Кроме маузера, господин караульный начальник был вооружен саблей (японским син-гунто), а вот бамбуковой палки, что держал в руках первый страж, у него не было – палка полагалась лишь рядовым, а сержанту самому бить не положено, для того у него уже подчиненные есть. Угодливо улыбаясь, кланяясь и придерживая саблю, путающуюся в ногах, он засеменил впереди, приглашая гостей следовать за собой в чрево этого недоброго дома.
Атмосфера гнетущая, хотя криков пока не было слышно. В коридоре на втором этаже трое китайцев в форме били палкой четвертого – судя по мундиру, своего, за нерадивость. Увидев нас, бросили свое дело и застыли столбами, – а наказуемый тут же сполз с лавки и, натягивая штаны, нырнул за угол. Трое палачей лишь взглянули ему вслед, но не преследовали – это было бы сочтено за непочтение к господам советским офицерам.
– Дежурный кто – этот, один из тройки? Переведи – советским угодно забрать тех, кто во «втором кругу» накопились. …Да, прямо сейчас!

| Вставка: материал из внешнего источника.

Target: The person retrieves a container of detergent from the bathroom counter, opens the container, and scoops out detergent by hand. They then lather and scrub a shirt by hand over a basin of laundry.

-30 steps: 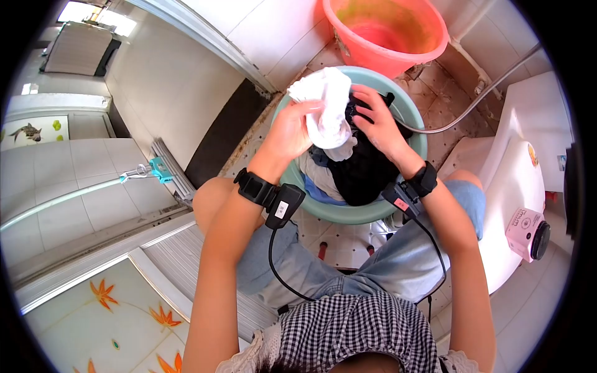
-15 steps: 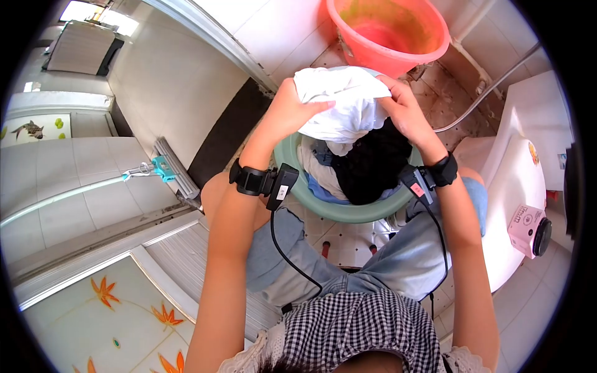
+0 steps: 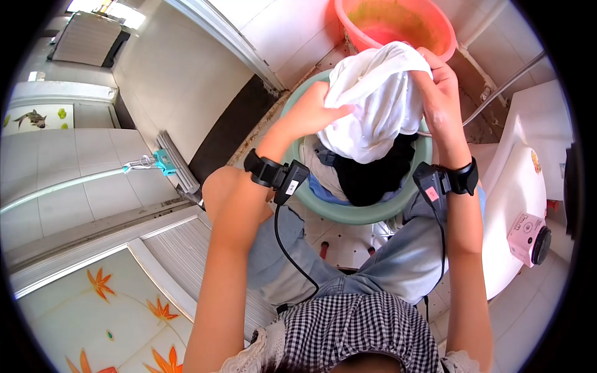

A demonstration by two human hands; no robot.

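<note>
A white cloth (image 3: 373, 99) hangs bunched between my two hands above a green basin (image 3: 357, 214). My left hand (image 3: 317, 112) grips its left edge, with the thumb lying on the fabric. Higher up on the right, my right hand (image 3: 438, 87) pinches the cloth's upper right edge. Black clothing (image 3: 373, 177) lies in the basin under the cloth, with pale and blue fabric (image 3: 320, 171) at its left side.
Behind the green basin is a red basin (image 3: 401, 22). A metal hose (image 3: 504, 90) runs down on the right, beside a white toilet (image 3: 519, 180) with a pink container (image 3: 528, 239) on it. A mop (image 3: 174, 168) leans at the left.
My right hand has come down onto the cloth and taken hold of it. The cloth has been spread wider and raised to the upper right, and both hands have moved with it.
</note>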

Дежурный промяукал что-то в ответ – Стругацкий перевел, «почтение и повиновение» – и один из китайцев поспешил по коридору, приглашая следовать за собой, второй же бросился туда, куда сбежал битый палками, – наверное, чтобы притащить обратно и продолжить экзекуцию.
– Это что, был гоминьдановский шпион?
– О нет, большие московские господа, этот недостойный забыл сдать как положено изъятые у арестованных ценности. За что и был приговорен всего лишь к тридцати палкам – начальник, господин Ло, был в хорошем расположении духа.
Во дворе стоял тяжелый дух отбросов, нечистот и немытого тела – как бывает при скоплении нескольких сотен нищих бродяг. В дальнем конце обширного двора или плаца, за хозпостройками, торчала труба котельной, из нее шел дым, несмотря на жаркое лето.
– Опять трупы жгут, – сказал Мазур, – слава богу, не эпидемия. Лишь те, кто здоровьем слаб оказался. Тут места на кладбище нет, а уголь дешевый. Эй, ты (обращаясь к сопровождающему китайцу), наш товар кормили?
– Как положено, советский господина, – промяукал тот, – первый и второй разряды, по норме. Ну а третий согласно инструкции!
– Ты смотри! – благодушно произнес Мазур. – Будете этих голодом морить, сами отправитесь туда.
Они смотрели на людей за проволокой как на скот. Стругацкому захотелось закричать: опомнитесь, ребята, это ведь такие же люди, как мы! И сейчас мы ведем себя как эсэсовцы в Майданеке, отбирая кому жить, а кому в газенваген! Даже не ради них, ради нас самих – чем мы тогда будем отличаться от нацистов? Для которых тоже ведь свои были «камрады», а все прочие унтерменши!
Территория, отгороженная проволокой, была разделена на три неравные части. Люди были набиты там, как в загон, под открытым небом, хотя с краю были и навесы от дождя. Первая часть, где посвободнее, и узники там выглядели по-сытее – беглецы с юга, кто заявили, что образованны или какой-то профессией владеют – не кули! А также члены их семей – женщины, тоже тут наличествующие, в таких же бесформенных и одноцветных штанах и блузах, как мужики, только по физиономии и различишь (Кунцевич снова произнес непонятное: «Вот когда стиль унисекс изобрели.) Этих людей должны были передать в местную администрацию, в Департамент по трудоустройству – очень скоро их ждет своя койка в бараке, да не в общем, а «система коридорная» (в каких еще и в СССР в городах приличное число населения живет!), и положенный паек по карточкам, и главное, работа, дающая право остаться в маньчжурском раю, – ну а через пять лет, по закону, в случае безупречной лояльности и поведения, и гражданство вместо вида на жительство. Во второй части были те, кто лишь ожидал решения своей судьбы, – ну а в третьей те, кого однозначно ждала депортация: правонарушители, за это лишенные паспортов, или по иным причинам признанные нежелательными элементами, или же те из беглецов с юга, кто солгали о наличии профессии, или же кто был признан «злостным», за оказание сопротивления полиции или попытку скрыться.